Imagine someone close to you unexpectedly impregnates his girlfriend. He wants to raise the child and does not want to put the baby up for adoption, but the mother feels adoption is best. To facilitate the adoption process, the mother hires a lawyer. This lawyer intentionally keeps the father and the father's attorney in the dark regarding the adoption proceedings. The mother then, under her lawyer's guidance, gives false testimony at a court hearing so the child can be adopted. The father--who had been misled about the baby's due date and deprived of custody for over one year--eventually learns of the child's birth and intervenes in the adoption proceedings. Imagine further that the lawyer who orchestrated the plan to deceive the father and separate him from his child never loses his law license. Would you feel satisfied with this outcome? Would this strike you as the appropriate discipline? Or would you expect justice to take another form? While this might seem like a far-fetched hypothetical, it was a harsh reality for at least one Missourian not long ago.

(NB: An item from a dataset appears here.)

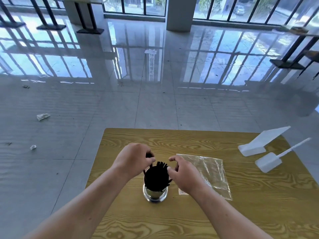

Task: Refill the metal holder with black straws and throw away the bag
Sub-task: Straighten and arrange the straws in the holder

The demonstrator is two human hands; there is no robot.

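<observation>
On the yellow wood-grain table (pixel 172 221), the shiny cylindrical metal holder (pixel 155 193) stands packed with thin black straws (pixel 156 176). The left hand (pixel 133 159) pinches several straws above the holder. The right hand (pixel 184 176), half-curled, touches the bundle, grip unclear, over a flat clear plastic bag (pixel 212 171) lying right of the holder.

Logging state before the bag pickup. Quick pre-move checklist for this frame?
1. Refilled metal holder with black straws inside: ok, some lean out.
2. Holder upright on the table: ok.
3. Free left hand: not ok, it grips a few straws.
4. Free right hand: cannot tell, fingers curled beside the straws.
5. Emptied bag lying flat on the table: ok.
6. Visible bin: not ok, none in view.
</observation>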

The American Bar Association ("ABA") provides a guide for state-level ethics laws known as the Model Rules of Professional Conduct ("Model Rules"). The Supreme Court of Missouri adopts ethics laws ("Missouri Rules") and disciplines lawyers who violate these laws. (1) One of a lawyer's most fundamental duties is exercising honesty toward the tribunal, and the Missouri Rules prohibit a lawyer from engaging in dishonest behavior before tribunals. (2)
This Note traces the facts and holding of the case In re Krigel, before delving into the ABA's influential role in legal ethics. Next, it outlines Missouri's attorney discipline procedures and analyzes pertinent Missouri case law. Lastly, this Note critiques the majority opinion and argues that Krigel should have been disbarred.
FACTS AND HOLDING
In response to several alleged violations of the Missouri Rules, the Office of the Chief Disciplinary Counsel ("OCDC") adopted the Disciplinary Hearing Panel's ("DHP") recommendation and sought suspension of Sanford P. Krigel's law license. (3) Krigel objected to the DHP's recommendation and asked the Supreme Court of Missouri to dismiss the OCDC's Information (Missouri's charging document). (4)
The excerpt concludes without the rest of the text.